Problem => In full and word for word, copy the listing; no pictures belong in the copy.

Input data =>

───

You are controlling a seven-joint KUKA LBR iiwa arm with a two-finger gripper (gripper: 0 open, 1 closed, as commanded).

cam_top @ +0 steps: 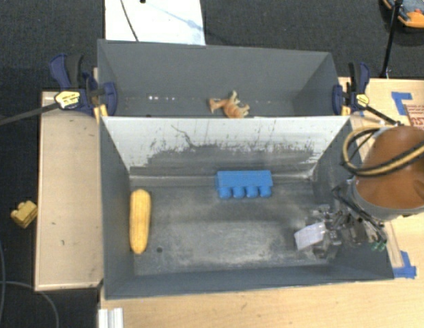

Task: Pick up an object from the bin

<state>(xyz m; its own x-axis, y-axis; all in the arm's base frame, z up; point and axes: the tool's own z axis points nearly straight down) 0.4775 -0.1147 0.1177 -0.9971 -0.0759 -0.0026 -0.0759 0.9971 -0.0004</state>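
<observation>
The claw [319, 236] is low in the grey metal bin [225, 244], at the right end of the floor and towards the near wall. The arm comes in over the right rim, and its rounded orange cover [392, 176] sits above the rim with dark and yellow cables [355, 145] looping around its far side.

Right at the claw's left tip is a small pale object [308, 237], whitish with a faint lilac tone and roughly blocky in shape. It is close to the bin's right near corner. The object meets the claw's dark metalwork, but I cannot tell whether it is pinched or only touching, nor whether the claw is spread or pressed together.

2 other things lie on the bin floor, both well apart from the claw. A yellow corn cob [139, 221] lies near the left wall, its length running from near to far. A blue brick [244, 184] with a row of studs along its near edge rests at the foot of the scratched far wall, about midway across.

Beyond that wall, in the grey trough at the far side, lies 1 small tan toy animal [229, 106].
</observation>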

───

Output of the exercise =>
You are controlling a seven-joint KUKA LBR iiwa arm with a two-finger gripper (gripper: 0 open, 1 closed, as commanded).

cam_top @ +0 steps: 

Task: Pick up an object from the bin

<state>(xyz m; its own x-axis, y-axis; all in the arm's base frame, z up; point and axes: the tool's own z axis points nearly straight down) 0.4775 -0.1147 0.1177 -0.9971 -0.0759 -0.0026 -0.0759 0.9971 -0.0004</state>
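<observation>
The claw [319, 236] is low in the grey metal bin [225, 244], at the right end of the floor and towards the near wall. The arm comes in over the right rim, and its rounded orange cover [392, 176] sits above the rim with dark and yellow cables [355, 145] looping around its far side.

Right at the claw's left tip is a small pale object [308, 237], whitish with a faint lilac tone and roughly blocky in shape. It is close to the bin's right near corner. The object meets the claw's dark metalwork, but I cannot tell whether it is pinched or only touching, nor whether the claw is spread or pressed together.

2 other things lie on the bin floor, both well apart from the claw. A yellow corn cob [139, 221] lies near the left wall, its length running from near to far. A blue brick [244, 184] with a row of studs along its near edge rests at the foot of the scratched far wall, about midway across.

Beyond that wall, in the grey trough at the far side, lies 1 small tan toy animal [229, 106].
</observation>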

Output for this exercise is complete.